Kelly Waters, MD, a physician in sleep medicine and neurology, is the program lead for Inspire implantations at Corewell Health.
The main types of sleep apnea are obstructive sleep apnea, central sleep apnea and complex sleep apnea syndrome, Dr. Waters said.
“Inspire can treat obstructive sleep apnea,” Dr. Waters said. “It is the most common type of apnea, when throat muscles relax during sleep.
“When the throat muscles relax, they narrow or close the airway as you breathe in. The brain senses this and wakes you just long enough to get muscle tone back and open the airway to breathe again. This is probably so short a moment that you don’t remember it when awake.”
Central sleep apnea, less common, happens when the respiratory drive of breathing is ineffective and can still wake the brain. Both can result in fluctuating oxygen levels.
Central sleep apnea is primarily treated with specialized BiPAP machines to support that missing respiratory effort. Complex sleep apnea syndrome is a combination of both obstructive and central sleep apnea.
“Inspire won’t help these,” Dr. Waters said. “But Linda had obstructive sleep apnea, so Inspire worked well for her.”
While CPAP is considered the first line of treatment for obstructive sleep apnea, Dr. Waters agreed it didn’t work well for Cole.
Cole’s care team implanted the Inspire device and two lead wires to her chest and under the jaw.
“It’s an outpatient procedure that takes between two and three hours,” Dr. Waters said. “And the device has a battery similar to a pacemaker. We have implanted close to 100 of these devices here, so our experts can sometimes do the procedure in as little as an hour.”

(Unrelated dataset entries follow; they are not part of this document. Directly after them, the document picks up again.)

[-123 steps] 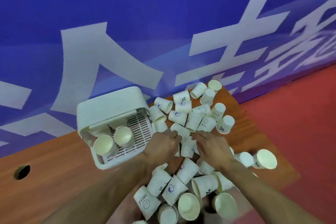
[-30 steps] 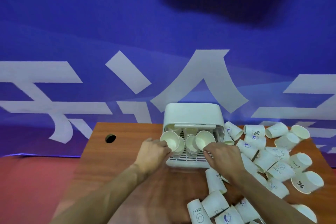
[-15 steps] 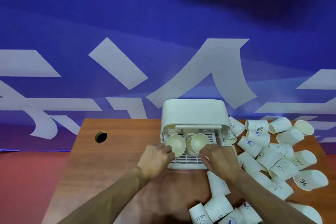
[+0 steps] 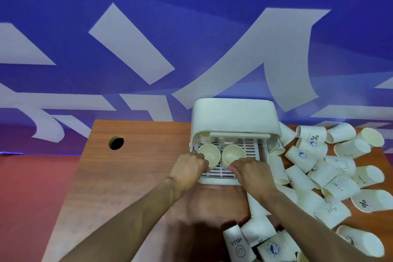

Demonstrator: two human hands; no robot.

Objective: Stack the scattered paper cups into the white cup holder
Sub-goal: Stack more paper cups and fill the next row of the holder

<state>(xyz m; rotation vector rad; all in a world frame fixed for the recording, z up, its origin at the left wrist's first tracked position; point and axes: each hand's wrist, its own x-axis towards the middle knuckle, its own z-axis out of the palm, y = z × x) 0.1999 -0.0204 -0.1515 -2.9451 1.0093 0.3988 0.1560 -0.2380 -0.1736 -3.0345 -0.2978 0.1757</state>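
Two cups are held in the white cup holder [image 4: 234,117]
The left cup [image 4: 209,154] is gripped by the left hand [image 4: 187,169], the right cup [image 4: 231,154] by the right hand [image 4: 253,173]; both are laid mouth-outward, cream inside, on the slotted tray [image 4: 251,151]. The holder is set at the table [image 4: 131,176]'s back edge, with printed loose cups [image 4: 340,185] strewn beside it.

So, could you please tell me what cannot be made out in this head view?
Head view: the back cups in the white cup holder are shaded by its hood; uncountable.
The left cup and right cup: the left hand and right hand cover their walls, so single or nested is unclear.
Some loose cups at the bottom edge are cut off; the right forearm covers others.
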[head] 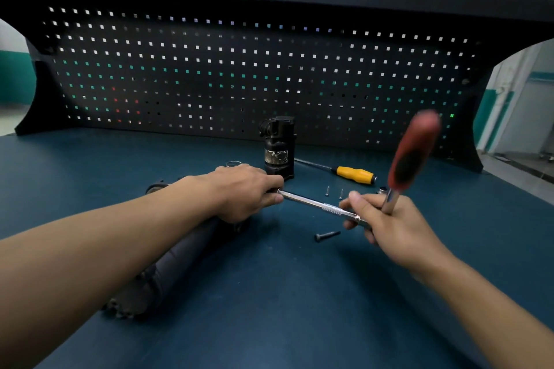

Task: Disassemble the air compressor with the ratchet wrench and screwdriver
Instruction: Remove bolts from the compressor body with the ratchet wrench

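We see a long dark air compressor (180, 255) lying on the blue table (299, 323). It runs from the near left up toward the middle, partly under the left arm. The left hand (248, 192) rests on its far end, with the fingers curled down tight around it. A shiny metal bar (311, 203) comes out from under those fingers and goes right to the right hand (389, 222). The right hand grips the ratchet wrench (412, 153) low down, fingers wrapped around it, thumb on the end of the bar. The red and black handle sticks up and looks blurry. A black bolt (326, 235) lies on the table just near of the bar. Two tiny screws (327, 190) lie just far of it. Farther back lies the screwdriver (355, 174) with a yellow handle. Beside it on the left a short dark part (278, 147) stands upright. A small ring (233, 163) sits just past the left hand. A black board full of holes (239, 69) stands at the far edge.
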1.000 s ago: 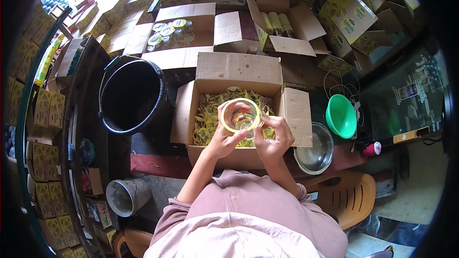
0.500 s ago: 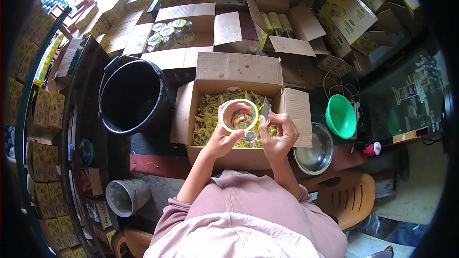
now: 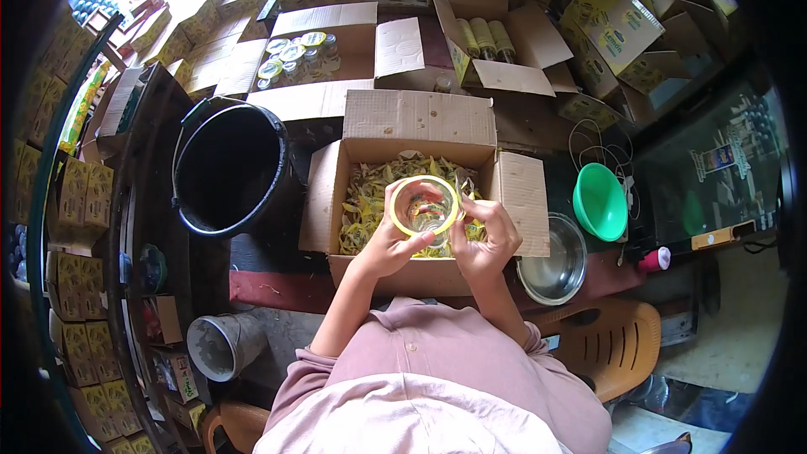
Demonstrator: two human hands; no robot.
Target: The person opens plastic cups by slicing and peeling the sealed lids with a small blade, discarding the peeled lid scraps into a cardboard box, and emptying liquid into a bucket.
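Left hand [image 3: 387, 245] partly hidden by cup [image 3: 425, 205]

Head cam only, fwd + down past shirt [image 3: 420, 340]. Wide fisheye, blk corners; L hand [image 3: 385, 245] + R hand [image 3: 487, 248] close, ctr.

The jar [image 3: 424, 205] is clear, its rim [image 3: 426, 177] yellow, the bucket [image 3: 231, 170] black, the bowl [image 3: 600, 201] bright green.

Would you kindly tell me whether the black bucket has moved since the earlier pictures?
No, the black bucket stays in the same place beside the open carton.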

Before the device is activated, the patient must wait five to six weeks for recovery.
The team activated Cole’s device in July 2020. She was the first to receive the Inspire device at Corewell Health.
“It took a few adjustments in the doctor’s office to find that sweet spot of voltage to move my tongue forward to open my airway, but not too much,” Cole said. “And then, that first night, I slept a full six hours. I hadn’t done that in years. It was the best sleep I could remember.”
Cole can now sleep six to eight hours per night, without interruption.
“I have more energy, my brain feels less foggy, and I am less irritable,” she said.
Her husband, Mark Cole, is happy, too.
“I have my beautiful wife back,” he said.
The new device is quiet and effective.
“With Inspire, there’s just a little beep and she sleeps all night,” he said. “The snoring has almost entirely stopped. This miraculous device has made both our lives better.”
Dr. Waters nodded in agreement.
“Most of the referrals we get for Inspire come from spouses,” she said, smiling.